Work out how many lines of the listing below contain the word "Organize". Respond with that number only.
(SOURCE INFORMATION)
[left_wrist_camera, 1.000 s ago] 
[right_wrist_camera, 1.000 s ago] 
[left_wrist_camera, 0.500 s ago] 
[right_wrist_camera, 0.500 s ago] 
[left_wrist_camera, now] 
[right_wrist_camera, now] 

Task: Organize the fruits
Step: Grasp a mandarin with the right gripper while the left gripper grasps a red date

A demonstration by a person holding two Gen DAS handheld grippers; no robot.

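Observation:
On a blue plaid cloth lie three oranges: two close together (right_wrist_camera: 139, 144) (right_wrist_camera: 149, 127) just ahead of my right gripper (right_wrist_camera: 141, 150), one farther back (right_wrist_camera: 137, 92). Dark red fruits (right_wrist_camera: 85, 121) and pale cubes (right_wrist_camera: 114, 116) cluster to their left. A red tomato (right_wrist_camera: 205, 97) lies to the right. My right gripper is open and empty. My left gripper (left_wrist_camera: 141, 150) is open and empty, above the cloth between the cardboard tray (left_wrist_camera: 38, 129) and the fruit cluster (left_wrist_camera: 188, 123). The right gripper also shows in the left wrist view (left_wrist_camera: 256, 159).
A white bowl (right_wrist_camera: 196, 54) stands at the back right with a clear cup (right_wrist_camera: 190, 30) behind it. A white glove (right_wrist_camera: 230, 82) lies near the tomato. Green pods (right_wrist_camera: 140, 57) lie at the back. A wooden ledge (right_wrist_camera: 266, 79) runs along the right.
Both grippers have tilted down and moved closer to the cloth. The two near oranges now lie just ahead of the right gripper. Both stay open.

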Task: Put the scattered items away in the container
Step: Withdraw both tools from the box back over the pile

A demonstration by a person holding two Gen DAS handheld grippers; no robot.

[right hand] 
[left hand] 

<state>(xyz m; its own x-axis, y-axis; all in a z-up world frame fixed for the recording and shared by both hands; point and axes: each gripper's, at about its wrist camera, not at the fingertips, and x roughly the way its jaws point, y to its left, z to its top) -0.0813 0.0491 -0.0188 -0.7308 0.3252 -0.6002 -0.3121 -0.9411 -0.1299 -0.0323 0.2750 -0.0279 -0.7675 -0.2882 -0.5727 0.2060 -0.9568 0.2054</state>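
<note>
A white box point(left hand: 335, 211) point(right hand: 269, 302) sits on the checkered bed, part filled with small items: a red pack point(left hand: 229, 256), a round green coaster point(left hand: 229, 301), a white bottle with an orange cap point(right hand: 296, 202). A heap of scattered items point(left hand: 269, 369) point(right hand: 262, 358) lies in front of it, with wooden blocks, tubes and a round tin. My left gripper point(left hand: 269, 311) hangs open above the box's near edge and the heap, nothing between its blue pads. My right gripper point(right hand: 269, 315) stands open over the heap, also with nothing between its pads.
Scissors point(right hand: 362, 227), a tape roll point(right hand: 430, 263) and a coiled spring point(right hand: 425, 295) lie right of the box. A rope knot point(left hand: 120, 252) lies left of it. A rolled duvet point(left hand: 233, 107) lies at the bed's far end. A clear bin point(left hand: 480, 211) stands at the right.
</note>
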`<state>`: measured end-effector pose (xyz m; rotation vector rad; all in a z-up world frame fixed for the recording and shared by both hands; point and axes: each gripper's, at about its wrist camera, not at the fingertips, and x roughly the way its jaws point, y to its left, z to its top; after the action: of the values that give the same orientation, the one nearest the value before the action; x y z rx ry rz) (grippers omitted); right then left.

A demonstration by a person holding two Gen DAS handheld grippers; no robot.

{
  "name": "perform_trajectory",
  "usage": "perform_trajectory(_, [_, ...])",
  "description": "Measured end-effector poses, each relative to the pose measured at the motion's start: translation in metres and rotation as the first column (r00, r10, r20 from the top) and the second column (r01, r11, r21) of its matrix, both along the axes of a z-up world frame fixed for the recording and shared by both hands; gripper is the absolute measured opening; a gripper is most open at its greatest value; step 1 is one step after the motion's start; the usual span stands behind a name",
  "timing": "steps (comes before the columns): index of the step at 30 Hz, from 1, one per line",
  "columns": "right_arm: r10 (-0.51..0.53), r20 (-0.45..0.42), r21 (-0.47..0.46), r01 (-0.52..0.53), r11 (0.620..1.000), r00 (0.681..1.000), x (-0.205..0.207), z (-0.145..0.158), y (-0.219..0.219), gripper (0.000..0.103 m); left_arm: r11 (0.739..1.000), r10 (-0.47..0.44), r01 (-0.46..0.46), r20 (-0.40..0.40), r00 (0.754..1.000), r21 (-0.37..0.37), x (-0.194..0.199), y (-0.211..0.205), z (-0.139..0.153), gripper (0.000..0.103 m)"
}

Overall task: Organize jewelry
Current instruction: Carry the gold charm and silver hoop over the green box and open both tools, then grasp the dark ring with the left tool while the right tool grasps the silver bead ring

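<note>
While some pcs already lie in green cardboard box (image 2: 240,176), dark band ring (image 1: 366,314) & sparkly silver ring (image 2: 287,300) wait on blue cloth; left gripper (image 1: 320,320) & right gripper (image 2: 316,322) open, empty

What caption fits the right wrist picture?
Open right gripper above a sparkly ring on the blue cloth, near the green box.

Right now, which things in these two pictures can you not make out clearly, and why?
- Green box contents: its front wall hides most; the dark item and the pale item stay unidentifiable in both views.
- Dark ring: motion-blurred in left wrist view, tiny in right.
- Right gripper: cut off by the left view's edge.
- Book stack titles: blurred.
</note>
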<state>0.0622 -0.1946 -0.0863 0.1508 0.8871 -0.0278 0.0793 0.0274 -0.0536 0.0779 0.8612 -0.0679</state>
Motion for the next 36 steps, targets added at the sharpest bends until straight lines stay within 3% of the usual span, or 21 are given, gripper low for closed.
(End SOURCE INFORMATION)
> **REPLY**: 2